» **What is required**: Find and copy every line in the records that includes the string "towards".

┏━━

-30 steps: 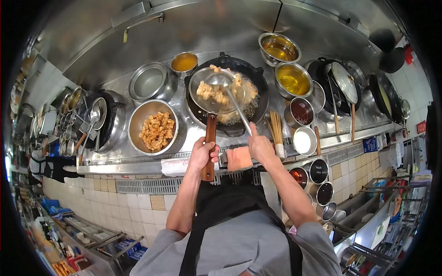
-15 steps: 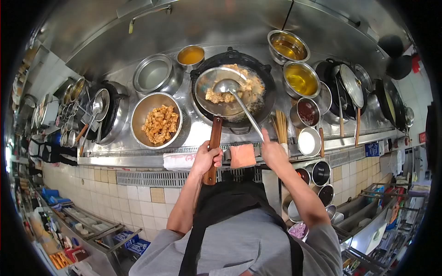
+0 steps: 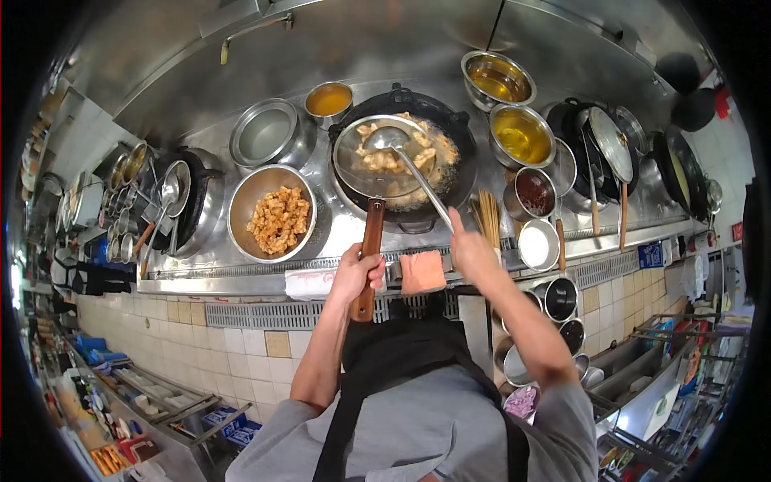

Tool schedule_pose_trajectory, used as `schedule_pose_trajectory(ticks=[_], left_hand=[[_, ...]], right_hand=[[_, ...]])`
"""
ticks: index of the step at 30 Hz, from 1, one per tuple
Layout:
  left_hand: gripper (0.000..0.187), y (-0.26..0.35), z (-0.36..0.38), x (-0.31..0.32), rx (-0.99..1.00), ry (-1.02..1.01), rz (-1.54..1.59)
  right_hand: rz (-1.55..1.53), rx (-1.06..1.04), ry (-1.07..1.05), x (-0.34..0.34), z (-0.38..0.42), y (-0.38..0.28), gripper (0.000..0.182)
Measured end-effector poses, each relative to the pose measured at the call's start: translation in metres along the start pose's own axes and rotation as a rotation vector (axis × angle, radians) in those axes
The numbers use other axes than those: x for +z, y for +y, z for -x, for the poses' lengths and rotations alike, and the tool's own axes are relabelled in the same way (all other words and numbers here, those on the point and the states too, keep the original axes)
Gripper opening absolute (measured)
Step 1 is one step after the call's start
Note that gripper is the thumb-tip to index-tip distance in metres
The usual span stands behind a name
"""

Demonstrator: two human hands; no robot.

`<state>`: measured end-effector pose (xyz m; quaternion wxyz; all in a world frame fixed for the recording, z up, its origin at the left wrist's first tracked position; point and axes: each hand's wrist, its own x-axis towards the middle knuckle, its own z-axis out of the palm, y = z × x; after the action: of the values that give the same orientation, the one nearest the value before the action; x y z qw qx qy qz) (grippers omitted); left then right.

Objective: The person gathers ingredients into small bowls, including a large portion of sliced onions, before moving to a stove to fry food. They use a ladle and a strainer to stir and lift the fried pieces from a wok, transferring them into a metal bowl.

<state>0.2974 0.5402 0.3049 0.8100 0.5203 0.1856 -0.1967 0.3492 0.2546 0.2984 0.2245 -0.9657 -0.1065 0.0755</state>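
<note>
My left hand [image 3: 355, 275] is closed around the wooden handle of a wire strainer [image 3: 353, 174]. The strainer's round mesh lies over the left part of a black wok [image 3: 463, 183]. Gripped in my right hand [image 3: 474, 254] is a long steel ladle [image 3: 422, 181], its bowl resting above the strainer among pale fried pieces [image 3: 385, 163]. More pieces sit in bubbling oil [image 3: 443, 165] at the wok's right side. Left of the wok, a steel bowl [image 3: 242, 195] holds browned fried chunks [image 3: 279, 218].
A lidded-looking steel pot [image 3: 241, 145] and a small pot of orange liquid [image 3: 329, 100] stand behind. To the right are bowls of yellow oil [image 3: 522, 136], a red sauce pot [image 3: 533, 193] and a bamboo brush [image 3: 487, 217]. A folded orange cloth [image 3: 422, 271] lies at the front edge.
The ladle bowl has shifted slightly left and up over the strainer, and my right hand has moved a little left. The pieces under the ladle have been rearranged.
</note>
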Motion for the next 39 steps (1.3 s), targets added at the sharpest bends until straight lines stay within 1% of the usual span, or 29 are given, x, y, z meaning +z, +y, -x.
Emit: schedule_pose_trajectory(ticks=[1,4,7,10,11,12,14,15,17,18,20,22,23,24,25,26,28,29,30,32,33,36,37,39], left_hand=[[0.02,-0.004,-0.006,-0.001,0.003,0.028,0.064],[0.018,-0.009,-0.009,-0.008,0.004,0.072,0.06],[0.019,-0.005,-0.008,-0.006,0.011,0.062,0.095],[0.02,0.005,-0.004,0.002,0.035,0.04,0.085],[0.02,0.003,-0.01,0.0,0.036,0.037,0.096],[0.021,0.002,-0.014,0.0,0.041,0.036,0.113],[0.021,0.001,-0.012,-0.002,0.018,0.044,0.1],[0.021,-0.001,-0.011,-0.004,-0.005,0.048,0.094],[0.021,-0.004,-0.011,-0.005,-0.01,0.055,0.097],[0.021,-0.005,-0.01,-0.005,-0.013,0.058,0.095],[0.021,-0.004,-0.006,0.002,-0.005,0.056,0.096],[0.02,-0.004,-0.003,0.006,-0.005,0.044,0.087],[0.02,-0.006,-0.002,0.008,-0.012,0.034,0.083],[0.02,-0.01,0.0,0.009,-0.021,0.026,0.088],[0.021,-0.014,-0.004,0.005,-0.045,0.052,0.065],[0.021,-0.015,-0.007,0.003,-0.03,0.042,0.069],[0.022,-0.016,0.001,0.007,-0.035,0.031,0.08],[0.022,-0.016,0.002,0.01,-0.031,0.055,0.093],[0.022,-0.015,0.001,0.012,-0.021,0.047,0.1],[0.022,-0.011,0.0,0.013,-0.003,0.033,0.1],[0.022,-0.006,0.002,0.016,0.025,0.001,0.09],[0.021,-0.025,-0.005,-0.001,-0.04,-0.001,0.103],[0.021,-0.026,-0.003,-0.003,-0.041,0.003,0.101],[0.021,-0.024,-0.001,-0.003,-0.04,0.002,0.102]], right_hand=[[-0.084,-0.029,-0.024,-0.004,-0.014,0.003,0.06],[-0.379,-0.137,0.097,-0.026,-0.007,0.0,0.062],[-0.305,0.071,0.043,-0.066,0.027,-0.035,0.062],[-0.292,0.116,-0.089,-0.022,0.011,-0.019,0.06],[-0.366,0.011,0.026,0.004,0.003,0.003,0.06],[-0.335,0.029,0.003,-0.008,0.007,-0.002,0.061],[-0.278,0.07,-0.042,-0.054,0.025,-0.03,0.061],[-0.272,0.129,-0.053,-0.072,0.041,-0.041,0.061],[-0.382,0.062,0.061,-0.081,0.077,-0.043,0.061],[-0.439,0.03,0.12,-0.081,0.089,-0.041,0.061],[-0.334,0.051,0.028,-0.066,0.091,-0.033,0.061],[-0.28,0.057,-0.058,-0.037,0.076,-0.02,0.061],[-0.276,0.055,-0.103,-0.019,0.051,-0.01,0.061],[-0.266,0.051,-0.154,-0.017,0.041,-0.01,0.061],[-0.314,0.017,-0.096,-0.021,0.035,-0.009,0.061],[-0.356,0.038,-0.077,-0.026,0.033,-0.009,0.061],[-0.448,0.106,-0.063,-0.055,0.051,-0.031,0.061],[-0.469,0.112,-0.042,-0.06,0.058,-0.035,0.061],[-0.48,0.079,-0.015,-0.052,0.06,-0.031,0.06],[-0.518,0.017,0.043,-0.014,0.062,-0.018,0.06],[-0.418,-0.033,-0.024,0.002,0.056,-0.006,0.061],[-0.748,0.491,-0.416,-0.071,0.049,-0.039,0.06],[-0.643,0.467,-0.383,-0.084,0.055,-0.043,0.057],[-0.552,0.12,-0.056,-0.074,0.073,-0.025,0.056]])
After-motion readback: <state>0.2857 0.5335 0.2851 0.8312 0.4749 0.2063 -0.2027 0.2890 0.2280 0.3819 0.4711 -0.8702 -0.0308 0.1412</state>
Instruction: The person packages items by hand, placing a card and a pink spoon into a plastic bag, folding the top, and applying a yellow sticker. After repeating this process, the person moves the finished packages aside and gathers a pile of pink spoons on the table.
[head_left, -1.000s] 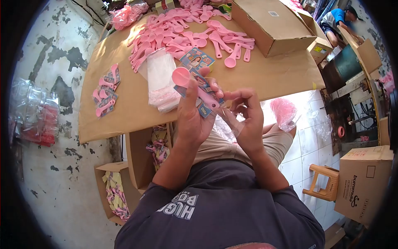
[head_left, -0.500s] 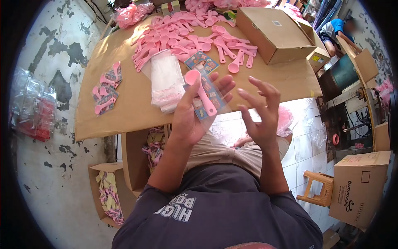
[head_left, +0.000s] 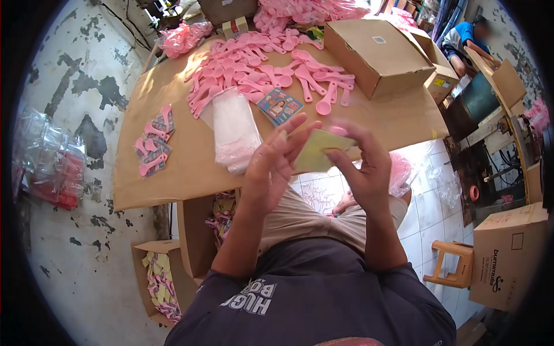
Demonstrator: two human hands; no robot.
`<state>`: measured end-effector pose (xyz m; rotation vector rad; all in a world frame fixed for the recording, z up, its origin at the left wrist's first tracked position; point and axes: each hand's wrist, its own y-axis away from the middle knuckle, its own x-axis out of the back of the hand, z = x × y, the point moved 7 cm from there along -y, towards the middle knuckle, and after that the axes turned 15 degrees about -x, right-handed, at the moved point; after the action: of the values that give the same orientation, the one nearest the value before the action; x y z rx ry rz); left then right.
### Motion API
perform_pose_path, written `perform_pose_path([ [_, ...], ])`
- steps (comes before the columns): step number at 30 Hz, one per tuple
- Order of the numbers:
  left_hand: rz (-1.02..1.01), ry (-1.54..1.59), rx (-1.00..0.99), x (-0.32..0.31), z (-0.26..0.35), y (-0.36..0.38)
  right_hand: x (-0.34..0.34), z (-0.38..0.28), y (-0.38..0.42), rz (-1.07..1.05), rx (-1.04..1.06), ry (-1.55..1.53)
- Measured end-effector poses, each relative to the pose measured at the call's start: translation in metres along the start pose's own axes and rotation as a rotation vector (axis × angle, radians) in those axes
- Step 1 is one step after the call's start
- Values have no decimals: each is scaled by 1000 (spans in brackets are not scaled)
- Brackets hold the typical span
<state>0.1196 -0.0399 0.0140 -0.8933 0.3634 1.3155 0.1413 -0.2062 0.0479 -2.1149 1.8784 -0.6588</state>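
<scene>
My right hand (head_left: 369,168) pinches a small packed card (head_left: 317,151), its plain yellowish back turned toward me. A bit of pink spoon (head_left: 338,131) shows at the card's upper edge; the rest is hidden behind it. Just left of the card, my left hand (head_left: 270,164) is open with its fingers stretched out. On the table beyond my hands lies a stack of blue printed cards (head_left: 279,106). To its left is a pile of clear plastic bags (head_left: 235,128). Many loose pink measuring spoons (head_left: 248,63) are heaped farther back.
Several spoon-and-card packs (head_left: 153,141) lie at the table's left. A closed carton (head_left: 378,57) stands at the back right. Below left, an open box (head_left: 151,247) holds more packs. A stool (head_left: 450,264) and a large carton (head_left: 508,259) stand right; a person (head_left: 466,43) sits beyond.
The card with its spoon has passed from my left hand to my right and been turned over, back side up. My left hand has opened. The view has shifted slightly.
</scene>
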Motion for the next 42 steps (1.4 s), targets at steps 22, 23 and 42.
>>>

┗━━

» **Exercise result**:
`<state>`: measured end-effector pose (xyz m; quaternion wxyz; all in a world frame fixed for the recording, z up, its origin at the left wrist's first tracked position; point and axes: each hand's wrist, its own x-axis towards the middle knuckle, its own z-axis out of the palm, y = z × x; after the action: of the values that give the same orientation, the one nearest the value before the action; x y z qw qx qy qz) (grippers omitted); left then right.
`<state>`: measured end-effector pose (xyz m; rotation vector rad; all in a world frame fixed for the recording, z up, its origin at the left wrist's first tracked position; point and axes: each hand's wrist, its own y-axis away from the middle knuckle, its own x-axis out of the back of the hand, z = x × y, the point moved 7 cm from there along -y, towards the middle knuckle, and after that the axes turned 15 degrees about -x, right-handed, at the moved point; after the action: of the values that give the same orientation, the one nearest the value before the action; x y z rx ry rz); left then right.

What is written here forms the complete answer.